Re: [PATCH v3 08/10] KVM: selftests: Trigger save+restore randomly in the #PF stress test

Kernel KVM virtualization development
 help / color / mirror / Atom feed

From: Yosry Ahmed <yosry@kernel.org>
To: sashiko-reviews@lists.linux.dev
Cc: kvm@vger.kernel.org
Subject: Re: [PATCH v3 08/10] KVM: selftests: Trigger save+restore randomly in the #PF stress test
Date: Mon, 29 Jun 2026 20:29:05 +0000	[thread overview]
Message-ID: <akLU4Zdfal21geBW@google.com> (raw)
In-Reply-To: <20260629184837.AC6A81F000E9@smtp.kernel.org>

On Mon, Jun 29, 2026 at 06:48:37PM +0000, sashiko-bot@kernel.org wrote:
> Thank you for your contribution!

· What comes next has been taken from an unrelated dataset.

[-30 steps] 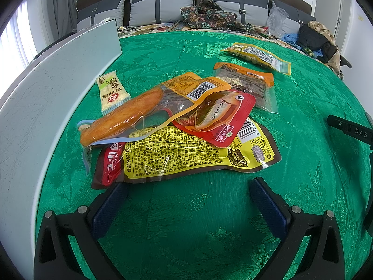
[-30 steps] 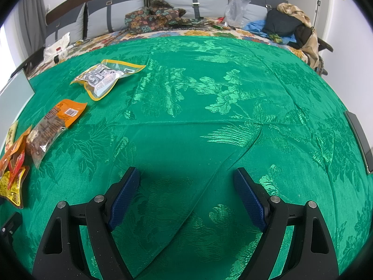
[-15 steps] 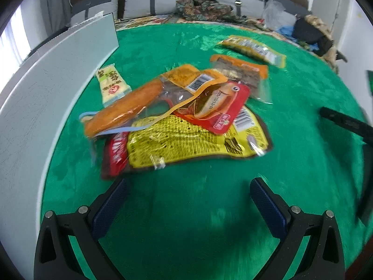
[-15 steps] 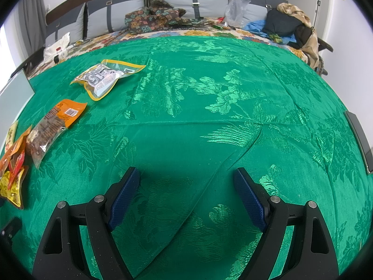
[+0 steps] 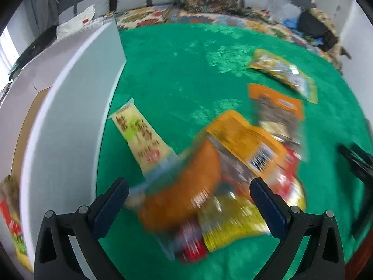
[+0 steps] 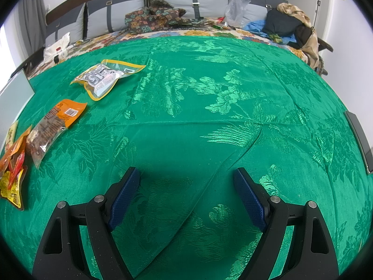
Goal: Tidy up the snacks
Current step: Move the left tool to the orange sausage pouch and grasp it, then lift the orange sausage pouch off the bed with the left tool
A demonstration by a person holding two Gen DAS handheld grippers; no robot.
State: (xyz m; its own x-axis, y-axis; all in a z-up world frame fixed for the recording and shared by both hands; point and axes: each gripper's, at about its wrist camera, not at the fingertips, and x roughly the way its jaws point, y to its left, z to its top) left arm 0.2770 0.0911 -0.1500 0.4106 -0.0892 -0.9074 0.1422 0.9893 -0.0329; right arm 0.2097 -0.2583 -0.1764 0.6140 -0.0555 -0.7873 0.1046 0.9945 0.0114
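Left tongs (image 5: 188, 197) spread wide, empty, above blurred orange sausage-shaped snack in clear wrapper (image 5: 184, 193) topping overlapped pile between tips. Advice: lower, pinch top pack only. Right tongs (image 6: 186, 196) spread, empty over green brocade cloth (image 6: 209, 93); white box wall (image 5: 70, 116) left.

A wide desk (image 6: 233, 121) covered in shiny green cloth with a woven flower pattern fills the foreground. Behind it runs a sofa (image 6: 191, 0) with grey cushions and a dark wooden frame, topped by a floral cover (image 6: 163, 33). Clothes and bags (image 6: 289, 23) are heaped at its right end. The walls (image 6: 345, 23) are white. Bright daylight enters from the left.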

Sashiko AI review found 1 potential issue(s) to consider:
> - [Medium] The aggressive 1ms signal interval can starve the guest and cause the test to deterministically fail on slower or nested environments.
> --
> 
> commit 4750524a9d34a97e2957bdf96a22b57c5404cb65
> Author: Yosry Ahmed <yosry@kernel.org>
> 
> KVM: selftests: Trigger save+restore randomly in the #PF stress test
> 
> This patch introduces a background thread in the page fault stress test that
> sends SIGUSR1 to the vCPU thread to trigger exits to userspace. This allows
> exercising race conditions between page fault handling in the guest and
> save/restore paths in the host.
> 
> > diff --git a/tools/testing/selftests/kvm/x86/stress_save_restore_pf_test.c b/tools/testing/selftests/kvm/x86/stress_save_restore_pf_test.c
> > index 1b6f64bbcf937..bbbb5bb2a2ee1 100644
> > --- a/tools/testing/selftests/kvm/x86/stress_save_restore_pf_test.c
> > +++ b/tools/testing/selftests/kvm/x86/stress_save_restore_pf_test.c
> 
> [ ... ]
> 
> > @@ -94,15 +96,41 @@ static void guest_access_memory(void *arg)
> > +static void *sigusr_thread_fn(void *arg)
> > +{
> > +	pthread_t vcpu_thread = (pthread_t)arg;
> > +
> > +	for (;;) {
> > +		pthread_testcancel();
> > +		pthread_kill(vcpu_thread, SIGUSR1);
> > +		usleep(msecs_to_usecs(1));
> > +	}
> > +	return NULL;
> > +}
> 
> [ ... ]
> 
> > @@ -151,18 +179,30 @@ int main(int argc, char *argv[])
> >  	while (count++ < NR_ITERATIONS) {
> > +		/*
> > +		 * Only handle SIGUSR while the vCPU is running, otherwise
> > +		 * ignore it to avoid interrupting other ioctls/syscalls.
> > +		 */
> > +		vcpu_sigusr_listen();
> >  		r = __vcpu_run(vcpu);
> > -		TEST_ASSERT(!r, "vcpu_run failed");
> > -		TEST_ASSERT_KVM_EXIT_REASON(vcpu, KVM_EXIT_IO);
> > -
> > -		get_ucall(vcpu, &uc);
> > -		if (uc.cmd == UCALL_ABORT) {
> > +		if (r == -1)
> > +			TEST_ASSERT_EQ(errno, EINTR);
> > +		vcpu_sigusr_ignore();
> 
> [Severity: Medium]
> Can the aggressive 1ms signal interval from sigusr_thread_fn starve the guest
> and cause deterministic test failures in slower environments?
> 
> The first time __vcpu_run executes for a newly created VM, it performs
> expensive kernel-side initializations like setting up the shadow MMU. If this
> setup takes longer than 1ms (which is probable in nested or heavily loaded CI
> environments), the background thread will send SIGUSR1 before the guest
> actually executes.
> 
> When KVM detects the pending signal, it will abort the entry and return
> -EINTR. Because main catches -EINTR and immediately proceeds to save the
> unchanged state and recreate the VM for the next iteration, the test can get
> stuck in a cycle where the guest never makes forward progress.
> 
> After exhausting all iterations doing nothing but VM recreations, the test
> would then fail the guest_faults > 0 assertion at the end. Could we verify
> that the guest actually ran and made forward progress before destroying the
> VM, or perhaps increase the signal interval?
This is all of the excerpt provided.